LOTIS — Emergency Response GIS System
Mapping the invisible — a GIS platform to protect the people disaster response most easily leaves behind.
Client
MDRRMO Zarraga & Santa Barbara, Iloilo Province
Year
2024
Role
Sole Developer
Why It Exists
During disasters in the Philippines, the people most at risk aren't always the easiest to reach. Persons with disabilities — PWDs — often can't evacuate on their own, can't queue for relief, can't make it to general assembly points without help. And the MDRRMO offices tasked with protecting them had nothing in place to even find them. No database, no map, no way to know which barangays had the highest concentration of vulnerable residents before a typhoon made landfall. The data existed somewhere — scattered across BSPO household surveys, barangay registries, government records — but none of it was connected, and none of it was actionable in an emergency. LOTIS was built to close that gap: a GIS-based platform to map vulnerable populations, support evacuation planning, and give disaster response teams the information layer they needed to act in the moments that counted most.
What I Built
I built the full system solo — every architectural decision, every database schema, every dashboard screen was mine. LOTIS is a web-based GIS platform with multi-role dashboards: MDRRMO officers can view population vulnerability maps, identify high-risk zones, and coordinate evacuation routes through a Leaflet.js map interface. The data model was one of the harder design calls. Government records are structured around households, not individuals — so the schema had to reflect that hierarchy: household → family → individual — while keeping queries fast enough for real field use. I integrated KoboToolbox for field data collection, weather APIs for real-time conditions, and SMS broadcasting for alerts. Role-based access was non-negotiable given the PII involved: each user role sees only exactly what it needs, nothing more. Account creation requires verification against PWD IDs and government-issued identification — because this data has real consequences if it gets to the wrong hands.

The Hardest Part
The data I received from the BSPO was a mess. Incomplete, inconsistent, outdated. Some barangay records were missing entirely; others had duplicates or incorrect entries.

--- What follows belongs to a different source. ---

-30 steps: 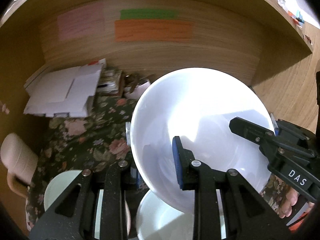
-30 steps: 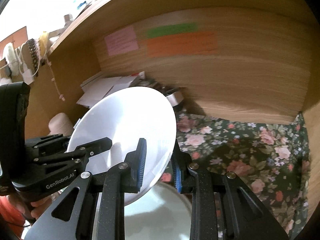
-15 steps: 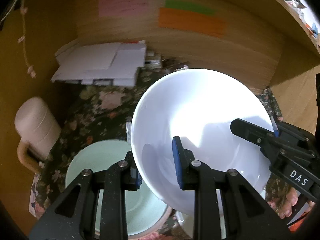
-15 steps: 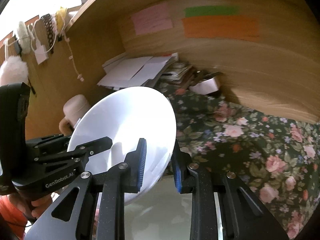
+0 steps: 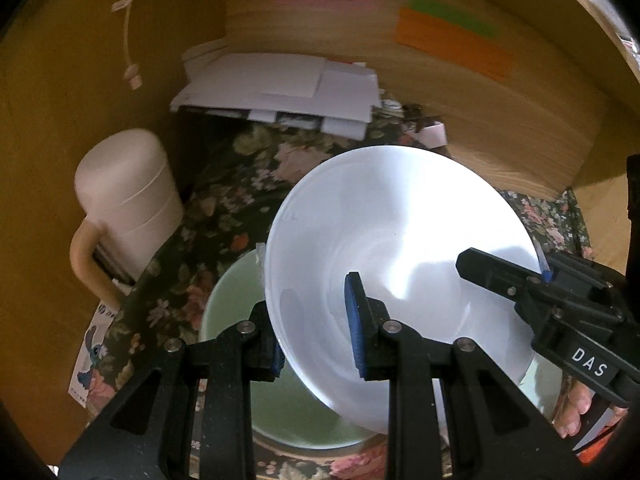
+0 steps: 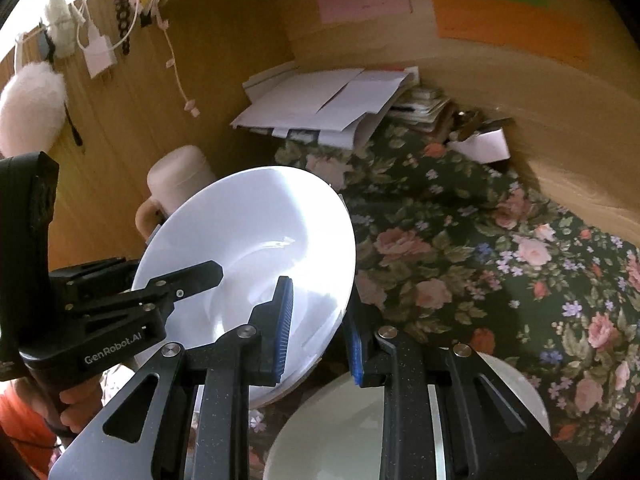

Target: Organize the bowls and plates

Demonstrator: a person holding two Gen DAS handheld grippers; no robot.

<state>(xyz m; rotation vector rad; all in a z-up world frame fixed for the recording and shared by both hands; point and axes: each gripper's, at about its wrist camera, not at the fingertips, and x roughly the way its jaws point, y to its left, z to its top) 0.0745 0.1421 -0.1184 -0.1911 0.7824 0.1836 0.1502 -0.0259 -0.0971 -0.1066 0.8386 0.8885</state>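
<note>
Your left gripper (image 5: 316, 334) is clamped on the near rim of the white bowl (image 5: 392, 248), one blue ribbed pad inside and one outside. Your right gripper (image 6: 316, 330) pinches the opposite rim the same way. You hold the bowl tilted between the two, above the flowered cloth (image 6: 480, 248) and partly over the pale green bowl (image 5: 240, 300) that sits toward the cloth's near left edge. A white plate (image 6: 512, 380) lies on the cloth below your right gripper.

The risk from here, as I judge it: the white bowl is smooth, glazed and thin-walled, and each grip is only a small pinch on a curved rim. If one hand drops or twists ahead of the other, the rim could slide out of the pads, and hard ware would strike the green bowl and chip. If you let go off-centre, it may settle crooked.

The cream jug (image 5: 128, 208), matte and rounded with a looped handle, stands by the left wooden wall, and a stack of papers (image 5: 280, 92) fills the far left corner.
</note>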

Cleaning and mapping that to a reliable schema took longer than building most of the features — and it was my first real encounter with what government data actually looks like outside a classroom. No tutorial prepares you for that. Everything else was new to me at the same time: GIS concepts from scratch, shapefiles, coordinate systems, converting to GeoJSON, Leaflet rendering, connecting multiple external APIs while keeping the codebase from collapsing under its own complexity. Working alone meant I developed tunnel vision more than once — convinced a feature mattered, building it, realising it didn't. What pulled me out of that was bringing the actual MDRRMO staff into the process early. Showing them working prototypes and adjusting based on real feedback kept the project anchored to what they actually needed, not what I assumed.
What I'd Do Differently
I'd spend more time upfront on stakeholder analysis and architecture planning. A lot of my early decisions were based on developer assumptions — what I thought users would want — and some of those cost time I could have used better. The gap between what a developer imagines and what a user actually needs is real, and I felt it. I'd also want to build this with at least one other developer. Working solo on a system this complex creates blind spots you stop noticing after a while. The discipline of explaining your decisions to a peer — of having someone push back — shapes better software. I'd also design the monolithic structure more deliberately from day one, with maintainability as a first-class concern rather than something I worked backwards into.
The Impact
LOTIS was deployed as a prototype to two municipalities — Zarraga and Santa Barbara in Iloilo Province. Both received above-average acceptability scores from MDRRMO staff and local government evaluators. The feedback wasn't just polite — the people who run disaster response operations said it would genuinely change how they identify and reach vulnerable residents during emergencies. It also changed something for me. This project required pulling together a web of open-source technologies I had never touched before. Seeing how much exists, freely available, built by people who wanted others to succeed — it made me want to be part of that. LOTIS is why I take software engineering seriously as a craft, not just a job skill.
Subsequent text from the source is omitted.